Still, Hassell is the first to say he’s only beginning to understand all the local ingredients at his new post, like sea cucumber, bracken fern, and fireweed shoots. That’s where working closely with experienced foragers and tapping into local knowledge comes in.

“The depth of medicinal properties of these herbs and plants, the cooking properties, the seasonality of them, foraging for all of them … The longer I spend here, the more I realize how much I have to learn,” says Hassell. “The support I’ve received, especially from the First Nations communities in the area, and the amount of knowledge there is something that’s so inspirational.”

New partnerships

That support goes two ways: Nimmo Bay partners with local First Nations, “supporting their businesses and their traditional territory and recognizing that,” says Fraser.

In addition to a longstanding partnership with Sea Wolf Adventures, Nimmo Bay recently partnered with a new guiding outfit, Raven Adventures, run by Hemajlas Deedames Willie and Thomas Peter Moon of the Dzawada’enuxw First Nation.

“The main goal is to create employment for our people,” says Willie about starting Raven Adventures and working with Nimmo Bay. “This is to open the door to tourism to the village, and we hope and pray that others will step up and say, ‘Look, I want to do a business as well.’”

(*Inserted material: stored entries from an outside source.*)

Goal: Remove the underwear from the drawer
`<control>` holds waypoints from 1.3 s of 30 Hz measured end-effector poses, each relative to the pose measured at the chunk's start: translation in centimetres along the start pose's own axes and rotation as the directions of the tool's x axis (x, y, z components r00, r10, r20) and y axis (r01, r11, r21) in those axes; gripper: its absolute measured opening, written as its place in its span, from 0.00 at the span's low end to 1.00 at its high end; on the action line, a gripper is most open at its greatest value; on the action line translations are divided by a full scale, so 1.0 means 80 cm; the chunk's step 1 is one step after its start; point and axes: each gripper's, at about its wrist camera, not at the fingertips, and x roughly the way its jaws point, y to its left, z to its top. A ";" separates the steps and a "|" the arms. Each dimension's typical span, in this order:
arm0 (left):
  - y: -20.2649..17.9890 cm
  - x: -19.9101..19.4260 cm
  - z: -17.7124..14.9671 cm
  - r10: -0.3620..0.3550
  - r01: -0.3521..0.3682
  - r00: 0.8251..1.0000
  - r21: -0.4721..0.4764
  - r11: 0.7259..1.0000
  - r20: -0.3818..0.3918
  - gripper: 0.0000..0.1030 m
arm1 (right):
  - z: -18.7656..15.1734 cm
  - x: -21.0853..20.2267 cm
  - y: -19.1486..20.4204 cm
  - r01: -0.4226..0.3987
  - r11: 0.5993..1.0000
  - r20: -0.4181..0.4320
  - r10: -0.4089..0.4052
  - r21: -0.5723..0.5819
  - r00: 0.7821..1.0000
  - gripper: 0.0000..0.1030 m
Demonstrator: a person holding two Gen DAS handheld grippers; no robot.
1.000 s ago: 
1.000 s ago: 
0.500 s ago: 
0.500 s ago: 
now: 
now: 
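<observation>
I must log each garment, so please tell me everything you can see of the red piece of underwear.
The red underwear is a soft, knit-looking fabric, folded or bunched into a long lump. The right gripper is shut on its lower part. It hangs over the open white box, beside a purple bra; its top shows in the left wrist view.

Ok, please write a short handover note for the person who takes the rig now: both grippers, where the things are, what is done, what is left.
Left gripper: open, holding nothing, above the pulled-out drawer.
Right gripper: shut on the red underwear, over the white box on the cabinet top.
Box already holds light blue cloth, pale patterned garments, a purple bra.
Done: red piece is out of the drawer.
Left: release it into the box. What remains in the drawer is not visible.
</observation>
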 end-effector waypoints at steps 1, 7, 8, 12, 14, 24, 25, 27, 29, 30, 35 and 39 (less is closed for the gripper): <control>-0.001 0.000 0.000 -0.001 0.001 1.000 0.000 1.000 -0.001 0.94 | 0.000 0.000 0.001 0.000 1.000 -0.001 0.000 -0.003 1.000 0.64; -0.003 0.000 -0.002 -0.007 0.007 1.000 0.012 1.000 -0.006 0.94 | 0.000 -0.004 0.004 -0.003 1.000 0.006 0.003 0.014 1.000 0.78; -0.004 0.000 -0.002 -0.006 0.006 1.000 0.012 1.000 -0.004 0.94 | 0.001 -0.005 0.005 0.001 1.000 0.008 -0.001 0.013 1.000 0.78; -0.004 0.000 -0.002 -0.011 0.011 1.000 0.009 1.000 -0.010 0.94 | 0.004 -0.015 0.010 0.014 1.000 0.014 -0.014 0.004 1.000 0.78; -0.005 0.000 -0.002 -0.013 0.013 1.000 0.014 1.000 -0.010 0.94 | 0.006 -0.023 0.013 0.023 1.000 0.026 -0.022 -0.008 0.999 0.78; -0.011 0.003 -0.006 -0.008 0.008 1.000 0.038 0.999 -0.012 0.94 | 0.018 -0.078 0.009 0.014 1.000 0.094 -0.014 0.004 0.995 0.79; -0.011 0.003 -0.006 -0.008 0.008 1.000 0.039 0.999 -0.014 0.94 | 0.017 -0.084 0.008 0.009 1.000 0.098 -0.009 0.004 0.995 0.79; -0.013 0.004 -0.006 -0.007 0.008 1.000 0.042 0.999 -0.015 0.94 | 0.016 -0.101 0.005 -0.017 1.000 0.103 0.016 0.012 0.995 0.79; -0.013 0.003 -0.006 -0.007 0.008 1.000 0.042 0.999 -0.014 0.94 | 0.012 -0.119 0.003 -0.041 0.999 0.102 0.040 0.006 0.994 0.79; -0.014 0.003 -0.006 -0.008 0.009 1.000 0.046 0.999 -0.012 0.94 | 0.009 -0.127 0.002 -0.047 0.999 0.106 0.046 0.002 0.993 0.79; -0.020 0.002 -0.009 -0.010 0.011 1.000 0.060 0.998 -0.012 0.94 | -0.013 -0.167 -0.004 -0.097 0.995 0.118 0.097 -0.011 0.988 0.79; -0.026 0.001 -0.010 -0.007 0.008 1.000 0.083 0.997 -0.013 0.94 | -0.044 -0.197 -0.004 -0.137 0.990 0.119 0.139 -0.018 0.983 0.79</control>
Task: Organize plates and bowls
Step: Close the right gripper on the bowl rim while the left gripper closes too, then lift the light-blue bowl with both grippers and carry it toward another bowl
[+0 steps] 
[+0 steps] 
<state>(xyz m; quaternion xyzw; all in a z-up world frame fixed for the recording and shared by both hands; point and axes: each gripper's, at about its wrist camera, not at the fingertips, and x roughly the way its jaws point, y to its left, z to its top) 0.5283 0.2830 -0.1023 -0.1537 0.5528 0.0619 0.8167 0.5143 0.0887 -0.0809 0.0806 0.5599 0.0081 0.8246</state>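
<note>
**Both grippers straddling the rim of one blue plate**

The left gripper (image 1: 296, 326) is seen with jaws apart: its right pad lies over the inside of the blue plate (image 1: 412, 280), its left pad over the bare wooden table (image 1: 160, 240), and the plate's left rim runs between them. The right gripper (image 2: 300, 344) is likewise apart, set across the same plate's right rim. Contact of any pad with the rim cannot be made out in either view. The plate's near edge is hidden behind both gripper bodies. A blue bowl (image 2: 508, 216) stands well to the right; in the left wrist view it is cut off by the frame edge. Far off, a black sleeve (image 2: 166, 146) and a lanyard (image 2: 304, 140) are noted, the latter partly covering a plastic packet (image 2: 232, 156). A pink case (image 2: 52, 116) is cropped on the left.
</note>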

A boat ride with Raven Adventures reveals an even wilder side of the coast. Highlights include bobbing beneath a cliff painting by renowned Dzawada’enuxw artist Marianne Nicolson, racing up the green-watered, lushly overgrown Kingcome River, and walking through the village of Gwayi—Kingcome Inlet with its two Bighouses: one old, one new. Near the centre of the village, a weather-greyed totem pole is being allowed to return to the earth. A young sapling has begun to grow out of it.

Bear watch

In December 2017, the BC government announced it would no longer allow non-First Nations grizzly bear hunting in the province. It was a decision celebrated by the Nimmo Bay team.

For several years leading up to the ban, the resort ran a program called “Bullets for Binos” through which hunters with a grizzly bear hunting licence could trade their tag for a stay at Nimmo Bay and a wilderness experience (in other words, trade their bullets for a pair of binoculars).

Fraser Murray says despite the new legislation, there’s still work to be done. The Nimmo Bay team is currently figuring out how to adapt the program.

“It’s going to be focused on other carnivores that don’t have the limelight like grizzly bears would have, like black bears and wolves,” he says.

Nimmo Bay works with Sea to Cedar, a conservation-focused foundation Fraser and Becky Murray helped create. As part of the Sea to Cedar Coastal Carnivores Project, Nimmo Bay guests can participate by checking non-invasive hair snagging stations and wildlife cameras. This monitoring builds better understanding of where carnivores like bears, wolves, and cougars roam, what they eat, and how they behave … which can help build a case for protecting them.